A part quelques musiques traditionnelles, l’album Renaissance de la harpe celtique d’Alan Stivell (qu'il écoute inlassablement en boucle en travaillant, et ce depuis des années), le soutien qu’il porte aux créations de son fils Adan ou la recherche de bandes sons pour ses films, la sensibilité de Jodo ne va pas prioritairement à la musique, même s'il l'apprécie. C’est surtout par les prestations scéniques, l’expression corporelle transgressive (d’Elvis Presley à Marilyn Manson... qui, au passage, est un autre chanteur avec qui il manqua de collaborer), les voix ou looks improbables (voire monstrueux) que le rock interpelle le créateur de mondes, l’homme de théâtre. Hormis ses nombreuses rencontres, son lien créatif avec la musique rock à proprement parler est d’ailleurs quasi inexistante. 
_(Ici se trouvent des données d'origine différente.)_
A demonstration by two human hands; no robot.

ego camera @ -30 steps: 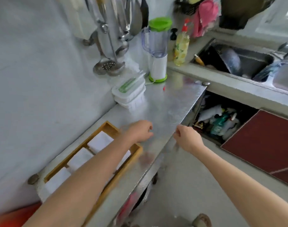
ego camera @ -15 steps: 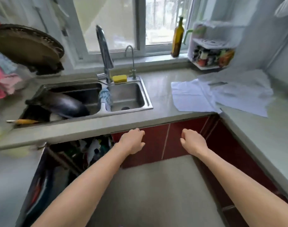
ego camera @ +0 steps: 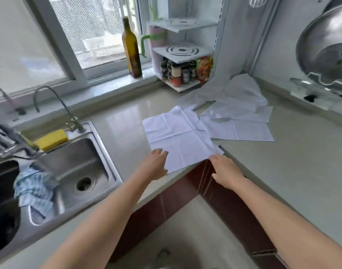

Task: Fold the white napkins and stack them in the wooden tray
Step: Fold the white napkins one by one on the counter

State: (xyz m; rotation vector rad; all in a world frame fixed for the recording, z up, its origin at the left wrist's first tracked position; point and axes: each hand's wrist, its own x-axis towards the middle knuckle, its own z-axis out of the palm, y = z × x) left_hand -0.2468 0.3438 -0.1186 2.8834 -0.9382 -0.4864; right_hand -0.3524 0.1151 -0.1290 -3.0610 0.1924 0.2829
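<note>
White napkin (ego camera: 178,138) now lies spread beside the sink (ego camera: 73,171), left hand (ego camera: 156,164) and right hand (ego camera: 222,169) arriving with relaxed, empty fingers, folding imminent.

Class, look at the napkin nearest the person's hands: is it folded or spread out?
Spread out. The napkin lies flat as one open sheet on the counter, old crease lines showing; the left hand and right hand are at its near edge.

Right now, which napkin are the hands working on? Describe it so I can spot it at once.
Find the inner corner of the L-shaped counter, right of the sink. The flat napkin lies there, its near edge at the counter lip, the left hand and right hand at its near corners. Unlike the rumpled napkins behind, it lies spread square.
</note>
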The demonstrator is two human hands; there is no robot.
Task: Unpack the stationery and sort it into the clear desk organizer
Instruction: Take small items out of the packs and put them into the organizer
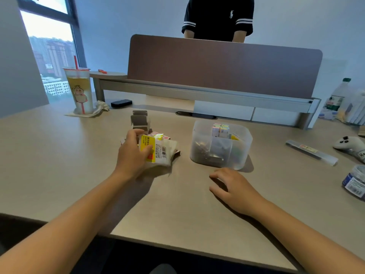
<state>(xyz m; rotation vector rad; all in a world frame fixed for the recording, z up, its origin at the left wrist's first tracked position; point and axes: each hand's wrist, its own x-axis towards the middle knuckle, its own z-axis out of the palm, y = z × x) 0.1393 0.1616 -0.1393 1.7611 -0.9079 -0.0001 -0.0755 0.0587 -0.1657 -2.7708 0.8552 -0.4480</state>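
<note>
Packet: thin crinkly clear plastic packet with yellow label [156, 150], left of clear plastic desk organizer [221, 144]; probably light, slippery.
Left hand [134, 153]: fingers clamped on packet's left edge.
Right hand [235, 186]: fingers loosely curled, empty, just in front of the organizer.

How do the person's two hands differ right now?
The left hand is curled round a yellow packet, lifted off the desk; the right hand holds nothing and rests on the desk. The left is by the packaging pile, the right just in front of the organizer. Both are bare.
</note>
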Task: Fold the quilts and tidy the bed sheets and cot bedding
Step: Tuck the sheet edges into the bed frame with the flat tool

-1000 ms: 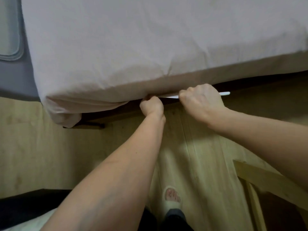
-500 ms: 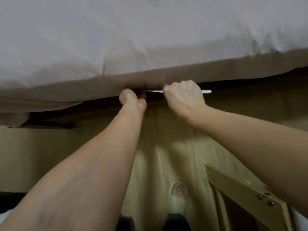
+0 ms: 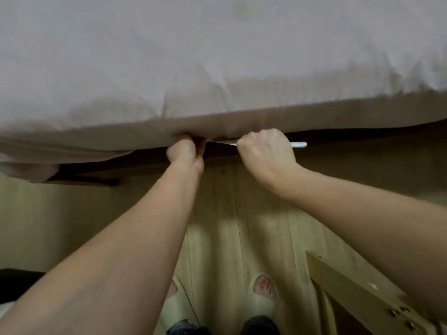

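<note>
A pale grey bed sheet [image 3: 217, 64] covers the mattress across the top of the view, and its edge hangs down the near side. My left hand [image 3: 185, 153] grips the sheet's lower edge at the mattress underside, with its fingertips hidden in the fabric. Just to the right, my right hand [image 3: 266, 151] is curled round a thin white flat tool [image 3: 298, 144] that lies along the gap under the mattress. The tool's left end shows between my two hands.
A dark bed base [image 3: 362, 131] runs under the mattress. The sheet's loose corner [image 3: 29, 168] sags at the left. Light wooden floor [image 3: 229, 213] lies below, with my slippered feet [image 3: 263, 296] on it. A wooden frame piece [image 3: 358, 293] stands at the lower right.
The view has shifted right along the bed, so the mattress corner and the grey mat have left the frame. Both hands keep their grips at the sheet's edge, slightly closer to the mattress.
</note>
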`<state>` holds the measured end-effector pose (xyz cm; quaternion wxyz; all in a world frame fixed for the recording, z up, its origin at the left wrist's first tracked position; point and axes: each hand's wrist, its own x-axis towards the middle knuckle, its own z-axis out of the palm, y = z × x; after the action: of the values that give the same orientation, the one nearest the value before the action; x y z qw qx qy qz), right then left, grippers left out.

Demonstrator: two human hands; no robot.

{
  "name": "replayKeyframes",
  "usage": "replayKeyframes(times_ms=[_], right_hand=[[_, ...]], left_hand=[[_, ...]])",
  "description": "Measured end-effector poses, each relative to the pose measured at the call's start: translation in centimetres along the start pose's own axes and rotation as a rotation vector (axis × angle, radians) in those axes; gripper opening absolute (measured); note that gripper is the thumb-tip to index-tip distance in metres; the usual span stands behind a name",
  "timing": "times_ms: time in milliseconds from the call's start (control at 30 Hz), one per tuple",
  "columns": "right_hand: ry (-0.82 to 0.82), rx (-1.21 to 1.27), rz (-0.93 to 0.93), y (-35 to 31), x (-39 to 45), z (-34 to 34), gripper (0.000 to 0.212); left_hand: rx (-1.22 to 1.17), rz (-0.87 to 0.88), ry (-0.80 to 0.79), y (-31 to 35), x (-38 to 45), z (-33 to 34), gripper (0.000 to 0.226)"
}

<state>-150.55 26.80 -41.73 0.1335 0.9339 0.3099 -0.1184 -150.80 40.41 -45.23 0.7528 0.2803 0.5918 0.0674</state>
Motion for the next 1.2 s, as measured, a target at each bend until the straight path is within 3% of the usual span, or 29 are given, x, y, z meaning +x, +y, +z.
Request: replayKeyframes(times_ms=[100,233,333,433,533,633,800,1000,1200], right_hand=[[-0.029,0.001,0.031,-0.2,0.9,-0.8,0.023],[-0.055,-0.058,-0.041,-1.1,0.5,-3.5,0.023],[-0.022,-0.053,-0.136,-6.1,-0.5,-6.5,0.022],[0.001,0.035,-0.201,-12.3,0.7,-8.3,0.022],[0.026,0.055,-0.212,-16.2,3.3,-8.9,0.024],[0.013,0.012,-0.190,-16.7,4.6,-8.6,0.025],[-0.009,0.020,-0.164,-17.8,5.1,-8.4,0.024],[-0.042,0.004,-0.145,-18.0,5.2,-8.9,0.022],[-0.008,0.057,-0.166,-20.1,6.0,-9.5,0.021]], left_hand=[[0.066,-0.007,0.001,1.6,0.3,-1.9,0.038],[0.025,0.112,0.134,6.7,1.8,-7.2,0.035],[-0.089,0.182,0.137,10.4,2.6,-10.9,0.028],[-0.140,0.127,0.107,12.3,2.3,-12.1,0.016],[-0.201,0.067,0.021,14.4,3.1,-12.8,0.019],[-0.093,0.021,0.035,15.2,4.1,-13.2,0.034],[-0.158,-0.018,0.039,16.5,5.6,-13.6,0.022],[-0.018,-0.034,0.125,18.3,7.4,-14.2,0.039],[0.028,0.031,0.260,17.4,8.6,-15.2,0.025]])
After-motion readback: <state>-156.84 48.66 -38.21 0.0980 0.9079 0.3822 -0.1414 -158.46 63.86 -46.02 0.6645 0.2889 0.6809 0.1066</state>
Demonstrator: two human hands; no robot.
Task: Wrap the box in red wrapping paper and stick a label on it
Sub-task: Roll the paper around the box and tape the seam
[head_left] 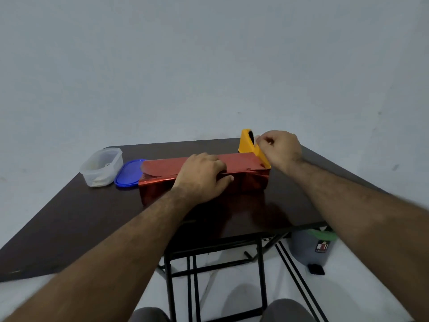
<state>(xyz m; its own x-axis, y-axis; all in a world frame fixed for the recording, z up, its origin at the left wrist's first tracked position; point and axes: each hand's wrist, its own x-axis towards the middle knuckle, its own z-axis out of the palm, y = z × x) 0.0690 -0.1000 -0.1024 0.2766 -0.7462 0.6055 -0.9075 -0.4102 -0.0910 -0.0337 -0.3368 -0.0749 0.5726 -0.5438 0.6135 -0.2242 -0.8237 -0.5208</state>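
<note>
Pale grey wall behind; dark brown folding table (76,212) in front. Both forearms stretched forward. Left hand (203,176) laid palm-down, fingers bent over the top edge of the long box wrapped in shiny red paper (241,169) at mid-table. Right hand (279,148) raised at the yellow plastic tape dispenser (247,142) behind the box's right end, fingertips pinched together; tape itself too small to make out. Clear plastic tub (102,167), blue oval lid (128,174) left of the box.
</note>
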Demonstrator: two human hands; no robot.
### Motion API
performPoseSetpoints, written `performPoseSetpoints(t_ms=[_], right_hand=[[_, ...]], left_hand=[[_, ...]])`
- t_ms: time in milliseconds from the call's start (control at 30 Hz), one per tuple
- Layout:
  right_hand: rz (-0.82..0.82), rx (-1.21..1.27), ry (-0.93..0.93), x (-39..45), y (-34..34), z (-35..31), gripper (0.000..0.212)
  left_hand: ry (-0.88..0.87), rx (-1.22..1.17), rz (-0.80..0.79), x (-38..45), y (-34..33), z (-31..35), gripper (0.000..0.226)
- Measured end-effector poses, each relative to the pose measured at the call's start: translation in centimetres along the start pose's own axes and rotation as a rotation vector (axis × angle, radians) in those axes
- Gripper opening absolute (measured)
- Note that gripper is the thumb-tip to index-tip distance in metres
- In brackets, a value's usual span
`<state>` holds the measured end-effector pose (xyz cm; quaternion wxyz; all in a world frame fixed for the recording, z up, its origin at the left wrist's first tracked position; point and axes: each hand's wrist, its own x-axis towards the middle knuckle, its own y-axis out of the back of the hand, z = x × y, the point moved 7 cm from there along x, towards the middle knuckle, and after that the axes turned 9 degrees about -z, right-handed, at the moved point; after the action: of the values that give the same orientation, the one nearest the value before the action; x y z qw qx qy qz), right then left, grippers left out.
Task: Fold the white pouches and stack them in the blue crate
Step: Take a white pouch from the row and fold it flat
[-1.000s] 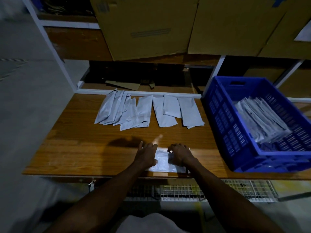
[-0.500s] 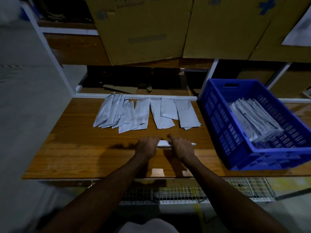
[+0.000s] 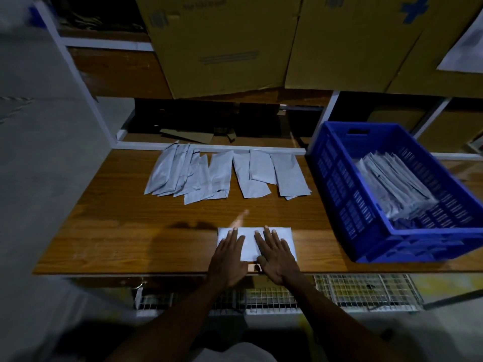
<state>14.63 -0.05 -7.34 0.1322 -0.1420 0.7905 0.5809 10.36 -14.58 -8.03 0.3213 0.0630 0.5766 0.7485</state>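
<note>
Pressing down with both palms, I have my left hand [image 3: 228, 253] and my right hand [image 3: 277, 253] side by side on a white pouch [image 3: 249, 242] that lies flat near the front edge of the wooden surface [image 3: 130, 231]. My fingers [image 3: 268, 237] are straight and spread, released rather than gripping, their tips reaching almost to the pouch's far edge. The heels of both hands hang past the pouch's near edge, close to the rim of the surface. A strip of the pouch shows between my two hands, and its right end sticks out beyond my right hand.

Ahead of my fingertips, across a bare stretch of wood, a row of unfolded pouches [image 3: 222, 176] lies along the back of the surface. Those ahead and to the left overlap one another in a fan; those straight ahead and slightly right lie more singly, some touching at the edges.

To the right of my right hand, well apart from it, sits the blue crate [image 3: 352, 212], its near corner close to the front edge of the surface. Inside it a stack of folded pouches [image 3: 392, 186] leans at an angle.

Beyond the row, cardboard boxes [image 3: 224, 43] sit on a shelf above. Below my wrists a wire mesh rack [image 3: 360, 291] shows under the surface.
</note>
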Motion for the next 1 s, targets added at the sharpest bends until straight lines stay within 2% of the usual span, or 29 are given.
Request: performPoseSetpoints(t_ms=[167,267,767,1000], right_hand=[[0.018,0.052,-0.061,0.1,-0.2,0.3,0.067],[0.014,0.024,-0.061,0.1,-0.8,0.3,0.066],[-0.027,-0.009,-0.11,0.9,-1.1,0.2,0.064],[-0.037,-0.012,-0.118,1.6,-1.7,0.6,0.068]], left_hand=[[0.029,-0.07,0.063,0.3,-0.3,0.2,0.07],[0.054,0.011,0.036,0.5,-1.0,0.2,0.067],[0.074,0.049,0.067,0.7,-1.2,0.4,0.068],[0.093,0.037,0.031,1.0,-1.7,0.2,0.069]])
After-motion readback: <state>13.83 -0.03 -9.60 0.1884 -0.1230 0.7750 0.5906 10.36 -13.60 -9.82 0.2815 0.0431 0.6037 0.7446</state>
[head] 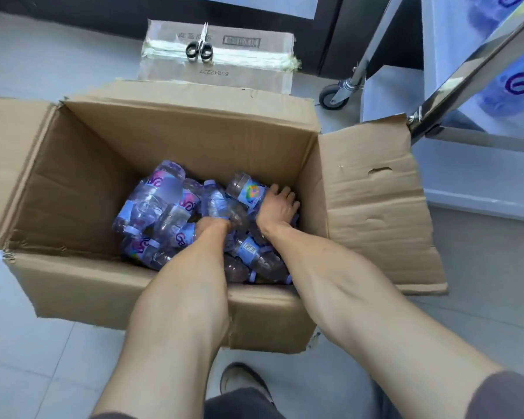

Quant à ses connaissances dans le domaine, elles sont aléatoires, comme le démontre cet exemple : lorsque le couple Lennon-Ono lui demanda dans une lettre de traduire la chanson Imagine en espagnol, il ne la connaissait pas (!!!) et ne donna jamais suite. Cette missive (publiée dans la monographie) montre surtout à quel point l’intérêt et l’admiration que lui portaient John et Yoko semblait à sens unique. Alejandro les vexera même définitivement en faisant part au magazine Rolling Stone de son avis extrêmement négatif après avoir été invité au domicile new-yorkais de l'ex-Beatle et sa compagne pour visionner leurs propres films expérimentaux.

Le fait de s’être fait piéger par la question du journaliste de Rolling Stone et les conséquences qui en découlèrent sont sans doute un regret pour Alejandro. C'est en tout cas ce qu'il m'a semblé alors que je m’entretenais avec lui, il y a quelques années. Ignorant tout de leurs dissensions, je lui avais demandé quel souvenir lui avait laissé le couple Lennon-Ono et ce qu’ils représentaient pour lui. Ce à quoi il avait répondu très joliment, mais laconiquement :


- Un oiseau qui habite dans les nuages, accompagné d'une luciole.
- C'est une très belle image pour représenter John et Yoko. Mais veux-tu dire que tu ne le perçois que comme un rêveur, comme le dit la chanson Imagine ?
- Je ne critique pas (plus) les personnes célèbres et aimées par tout le monde, surtout quand elles méritent cet amour.



Chronique par Joachim Regout

N.B.: Contrairement à ce que prétend Jodo sur son compte Twitter (illustrant son affirmation avec les photos ci-dessous), non, Lennon ne se serait pas inspiré du look d'El Topo pour une des dernières sessions photos des Beatles (juste avant leur séparation). Cette photo a été prise par Ethan Russel le 22 août 1969 dans la propriété de John Lennon à Tittenhurst Park, en Angleterre. Or les premières projections du film El Topo auront lieu en décembre 1970 et c'est suite à cela que les deux artistes se rencontreront.